From the following material, work out how many lines include the string "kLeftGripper"; respond with the number only.

Start of PROVIDED DATA

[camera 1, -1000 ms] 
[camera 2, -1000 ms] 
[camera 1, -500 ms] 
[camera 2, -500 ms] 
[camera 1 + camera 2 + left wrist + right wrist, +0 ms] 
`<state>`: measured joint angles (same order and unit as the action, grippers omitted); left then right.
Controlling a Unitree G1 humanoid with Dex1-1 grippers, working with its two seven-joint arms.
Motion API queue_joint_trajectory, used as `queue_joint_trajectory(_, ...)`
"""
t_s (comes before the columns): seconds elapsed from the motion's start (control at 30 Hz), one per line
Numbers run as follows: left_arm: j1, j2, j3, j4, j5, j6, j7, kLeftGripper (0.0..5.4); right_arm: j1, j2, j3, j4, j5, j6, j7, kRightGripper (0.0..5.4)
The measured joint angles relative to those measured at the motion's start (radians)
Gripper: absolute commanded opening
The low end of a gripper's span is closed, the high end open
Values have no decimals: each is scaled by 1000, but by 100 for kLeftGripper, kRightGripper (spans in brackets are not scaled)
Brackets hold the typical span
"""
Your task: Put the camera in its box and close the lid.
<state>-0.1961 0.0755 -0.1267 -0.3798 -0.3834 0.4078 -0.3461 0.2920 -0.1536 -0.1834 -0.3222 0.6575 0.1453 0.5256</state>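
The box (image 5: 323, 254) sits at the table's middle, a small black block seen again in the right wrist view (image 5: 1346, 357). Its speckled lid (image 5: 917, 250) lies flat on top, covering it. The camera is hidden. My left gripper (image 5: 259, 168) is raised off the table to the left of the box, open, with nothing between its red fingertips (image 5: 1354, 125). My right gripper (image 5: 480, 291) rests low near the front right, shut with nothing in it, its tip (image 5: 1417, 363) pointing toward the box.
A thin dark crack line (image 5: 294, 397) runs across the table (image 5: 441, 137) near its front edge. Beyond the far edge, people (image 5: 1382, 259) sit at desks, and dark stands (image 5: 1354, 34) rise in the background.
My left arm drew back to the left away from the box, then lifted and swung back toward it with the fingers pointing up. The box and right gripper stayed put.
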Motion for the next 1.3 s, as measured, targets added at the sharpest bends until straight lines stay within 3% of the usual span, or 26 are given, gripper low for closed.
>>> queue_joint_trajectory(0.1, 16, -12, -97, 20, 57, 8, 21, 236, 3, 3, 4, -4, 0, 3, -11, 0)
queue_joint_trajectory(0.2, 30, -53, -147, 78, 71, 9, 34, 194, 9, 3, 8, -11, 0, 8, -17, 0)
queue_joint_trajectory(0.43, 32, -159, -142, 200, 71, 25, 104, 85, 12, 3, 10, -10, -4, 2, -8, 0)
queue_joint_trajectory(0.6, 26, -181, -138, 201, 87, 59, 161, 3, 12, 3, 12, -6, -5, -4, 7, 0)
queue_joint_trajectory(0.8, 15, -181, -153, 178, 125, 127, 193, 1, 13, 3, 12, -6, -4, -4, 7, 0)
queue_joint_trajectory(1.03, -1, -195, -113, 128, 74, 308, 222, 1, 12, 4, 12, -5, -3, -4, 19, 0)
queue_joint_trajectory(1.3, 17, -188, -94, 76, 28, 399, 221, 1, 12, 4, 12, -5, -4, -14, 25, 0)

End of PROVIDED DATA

◆ FINISHED TASK ◆
2